__TASK REQUIREMENTS__: Given the entries that follow, write out exactly the lines starting at the one containing "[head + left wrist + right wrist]" and ending at the one containing "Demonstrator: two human", both ends included, and only those.
──────── LISTED RECORDS
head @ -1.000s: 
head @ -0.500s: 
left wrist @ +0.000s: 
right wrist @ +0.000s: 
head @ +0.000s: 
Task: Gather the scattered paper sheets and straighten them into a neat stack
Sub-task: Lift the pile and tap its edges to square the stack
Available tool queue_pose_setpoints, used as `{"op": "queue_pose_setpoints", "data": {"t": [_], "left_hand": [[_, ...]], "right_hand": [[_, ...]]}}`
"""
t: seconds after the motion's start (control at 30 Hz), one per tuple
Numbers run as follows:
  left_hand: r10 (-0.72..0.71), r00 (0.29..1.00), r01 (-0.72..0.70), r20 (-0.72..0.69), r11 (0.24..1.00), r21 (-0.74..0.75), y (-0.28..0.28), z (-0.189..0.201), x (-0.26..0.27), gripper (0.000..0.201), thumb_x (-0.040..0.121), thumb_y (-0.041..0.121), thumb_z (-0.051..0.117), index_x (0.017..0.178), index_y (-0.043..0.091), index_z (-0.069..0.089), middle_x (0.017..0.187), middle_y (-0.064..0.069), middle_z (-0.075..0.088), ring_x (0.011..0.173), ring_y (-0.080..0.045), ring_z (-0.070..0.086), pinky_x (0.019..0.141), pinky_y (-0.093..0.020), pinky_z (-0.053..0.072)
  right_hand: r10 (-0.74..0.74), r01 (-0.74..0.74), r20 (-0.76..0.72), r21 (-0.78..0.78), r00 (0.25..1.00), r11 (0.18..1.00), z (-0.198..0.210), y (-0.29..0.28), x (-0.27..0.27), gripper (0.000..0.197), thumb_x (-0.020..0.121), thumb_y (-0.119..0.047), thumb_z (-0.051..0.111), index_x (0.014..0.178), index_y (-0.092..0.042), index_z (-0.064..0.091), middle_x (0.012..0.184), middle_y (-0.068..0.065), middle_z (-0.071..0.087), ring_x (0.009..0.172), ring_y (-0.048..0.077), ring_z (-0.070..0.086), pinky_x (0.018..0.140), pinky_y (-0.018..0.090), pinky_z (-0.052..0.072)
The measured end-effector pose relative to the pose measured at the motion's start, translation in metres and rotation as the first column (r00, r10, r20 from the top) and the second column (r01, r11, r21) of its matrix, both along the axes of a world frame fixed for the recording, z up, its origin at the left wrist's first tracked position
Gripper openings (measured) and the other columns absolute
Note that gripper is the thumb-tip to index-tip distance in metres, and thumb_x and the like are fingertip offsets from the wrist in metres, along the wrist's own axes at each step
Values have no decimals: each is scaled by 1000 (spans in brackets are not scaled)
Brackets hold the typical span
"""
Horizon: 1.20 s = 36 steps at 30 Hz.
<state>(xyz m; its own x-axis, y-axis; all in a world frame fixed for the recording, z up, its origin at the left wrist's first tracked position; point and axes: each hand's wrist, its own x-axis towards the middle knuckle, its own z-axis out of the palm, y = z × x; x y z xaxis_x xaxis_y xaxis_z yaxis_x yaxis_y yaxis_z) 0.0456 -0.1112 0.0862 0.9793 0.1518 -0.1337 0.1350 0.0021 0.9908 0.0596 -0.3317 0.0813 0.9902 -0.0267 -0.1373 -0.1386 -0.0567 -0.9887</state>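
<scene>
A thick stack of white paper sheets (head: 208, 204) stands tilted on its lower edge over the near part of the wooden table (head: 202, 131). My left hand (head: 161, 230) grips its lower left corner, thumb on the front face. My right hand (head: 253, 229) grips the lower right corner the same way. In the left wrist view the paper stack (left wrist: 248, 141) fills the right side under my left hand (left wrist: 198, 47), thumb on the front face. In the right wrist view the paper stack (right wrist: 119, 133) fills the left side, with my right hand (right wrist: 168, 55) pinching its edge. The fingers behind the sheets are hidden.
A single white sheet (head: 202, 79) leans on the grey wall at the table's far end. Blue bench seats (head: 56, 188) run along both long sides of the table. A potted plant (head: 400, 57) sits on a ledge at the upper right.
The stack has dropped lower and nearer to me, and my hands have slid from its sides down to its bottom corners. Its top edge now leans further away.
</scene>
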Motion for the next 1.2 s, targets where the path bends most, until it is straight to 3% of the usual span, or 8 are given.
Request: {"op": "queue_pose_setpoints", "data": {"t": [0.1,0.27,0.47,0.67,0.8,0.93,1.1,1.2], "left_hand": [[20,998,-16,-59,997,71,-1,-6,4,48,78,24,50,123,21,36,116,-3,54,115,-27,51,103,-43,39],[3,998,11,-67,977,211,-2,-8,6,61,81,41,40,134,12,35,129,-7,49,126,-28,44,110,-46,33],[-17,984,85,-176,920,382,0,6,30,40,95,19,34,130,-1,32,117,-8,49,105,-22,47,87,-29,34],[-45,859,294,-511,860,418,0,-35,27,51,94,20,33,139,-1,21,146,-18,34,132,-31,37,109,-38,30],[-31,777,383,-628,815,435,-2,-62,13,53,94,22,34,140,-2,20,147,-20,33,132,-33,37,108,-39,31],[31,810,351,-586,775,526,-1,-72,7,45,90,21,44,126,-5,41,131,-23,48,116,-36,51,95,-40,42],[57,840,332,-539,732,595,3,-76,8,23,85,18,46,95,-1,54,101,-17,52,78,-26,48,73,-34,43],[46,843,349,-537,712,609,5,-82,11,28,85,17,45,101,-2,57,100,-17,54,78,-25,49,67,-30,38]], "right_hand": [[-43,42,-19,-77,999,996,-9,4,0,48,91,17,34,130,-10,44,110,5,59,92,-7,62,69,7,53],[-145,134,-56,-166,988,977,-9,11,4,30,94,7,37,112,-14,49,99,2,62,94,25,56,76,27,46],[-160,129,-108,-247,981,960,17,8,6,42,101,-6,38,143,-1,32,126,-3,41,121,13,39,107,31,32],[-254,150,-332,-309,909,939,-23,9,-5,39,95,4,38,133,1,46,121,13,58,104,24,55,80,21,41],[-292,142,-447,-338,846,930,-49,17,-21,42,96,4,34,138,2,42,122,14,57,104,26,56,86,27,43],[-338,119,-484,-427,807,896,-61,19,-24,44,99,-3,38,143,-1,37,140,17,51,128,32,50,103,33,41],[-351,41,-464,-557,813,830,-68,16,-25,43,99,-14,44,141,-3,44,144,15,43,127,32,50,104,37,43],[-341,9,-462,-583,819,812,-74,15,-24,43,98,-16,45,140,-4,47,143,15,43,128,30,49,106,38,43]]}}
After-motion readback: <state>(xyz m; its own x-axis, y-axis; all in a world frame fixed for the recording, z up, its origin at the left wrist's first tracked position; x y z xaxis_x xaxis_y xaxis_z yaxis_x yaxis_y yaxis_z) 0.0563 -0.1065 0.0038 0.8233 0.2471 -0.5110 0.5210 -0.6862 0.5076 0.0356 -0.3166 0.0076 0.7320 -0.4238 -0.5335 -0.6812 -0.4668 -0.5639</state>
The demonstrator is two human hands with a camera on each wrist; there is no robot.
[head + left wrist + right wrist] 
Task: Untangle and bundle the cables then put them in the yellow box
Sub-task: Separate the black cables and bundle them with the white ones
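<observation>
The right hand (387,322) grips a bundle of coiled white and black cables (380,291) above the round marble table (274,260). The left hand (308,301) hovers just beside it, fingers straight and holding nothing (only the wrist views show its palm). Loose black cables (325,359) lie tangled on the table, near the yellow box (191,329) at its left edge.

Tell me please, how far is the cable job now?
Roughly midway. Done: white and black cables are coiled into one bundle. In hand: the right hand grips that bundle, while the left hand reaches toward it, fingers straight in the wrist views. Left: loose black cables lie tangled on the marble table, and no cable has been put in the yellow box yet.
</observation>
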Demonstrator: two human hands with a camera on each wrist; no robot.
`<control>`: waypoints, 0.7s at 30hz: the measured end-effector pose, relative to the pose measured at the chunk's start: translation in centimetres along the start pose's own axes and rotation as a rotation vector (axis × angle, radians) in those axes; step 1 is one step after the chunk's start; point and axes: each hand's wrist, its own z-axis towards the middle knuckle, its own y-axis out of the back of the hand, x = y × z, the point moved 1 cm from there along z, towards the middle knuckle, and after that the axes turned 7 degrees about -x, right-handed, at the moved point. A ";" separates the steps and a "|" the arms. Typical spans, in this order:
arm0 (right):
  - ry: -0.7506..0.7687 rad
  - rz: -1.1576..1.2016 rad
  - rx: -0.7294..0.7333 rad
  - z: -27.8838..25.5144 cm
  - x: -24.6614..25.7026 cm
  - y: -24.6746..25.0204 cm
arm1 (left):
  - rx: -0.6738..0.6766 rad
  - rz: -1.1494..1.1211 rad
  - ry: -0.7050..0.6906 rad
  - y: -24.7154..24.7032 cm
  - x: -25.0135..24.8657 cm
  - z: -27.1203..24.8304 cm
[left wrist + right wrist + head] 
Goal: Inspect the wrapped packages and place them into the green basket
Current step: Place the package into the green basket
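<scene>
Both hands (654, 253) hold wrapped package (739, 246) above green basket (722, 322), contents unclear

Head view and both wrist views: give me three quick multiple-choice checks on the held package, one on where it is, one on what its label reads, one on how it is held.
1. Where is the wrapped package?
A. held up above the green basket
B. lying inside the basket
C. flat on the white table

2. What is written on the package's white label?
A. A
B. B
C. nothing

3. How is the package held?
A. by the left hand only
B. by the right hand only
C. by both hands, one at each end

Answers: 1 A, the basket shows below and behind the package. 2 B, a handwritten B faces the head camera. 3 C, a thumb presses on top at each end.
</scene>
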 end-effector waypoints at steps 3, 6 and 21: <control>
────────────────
__RESULT BELOW__:
[head + left wrist + right wrist] 
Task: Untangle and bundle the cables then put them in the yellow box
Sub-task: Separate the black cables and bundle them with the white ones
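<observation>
The right hand (387,322) grips a bundle of coiled white and black cables (380,291) above the round marble table (274,260). The left hand (308,301) hovers just beside it, fingers straight and holding nothing (only the wrist views show its palm). Loose black cables (325,359) lie tangled on the table, near the yellow box (191,329) at its left edge.

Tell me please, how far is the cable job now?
Roughly midway. Done: white and black cables are coiled into one bundle. In hand: the right hand grips that bundle, while the left hand reaches toward it, fingers straight in the wrist views. Left: loose black cables lie tangled on the marble table, and no cable has been put in the yellow box yet.
</observation>
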Demonstrator: two human hands with a camera on each wrist; no robot.

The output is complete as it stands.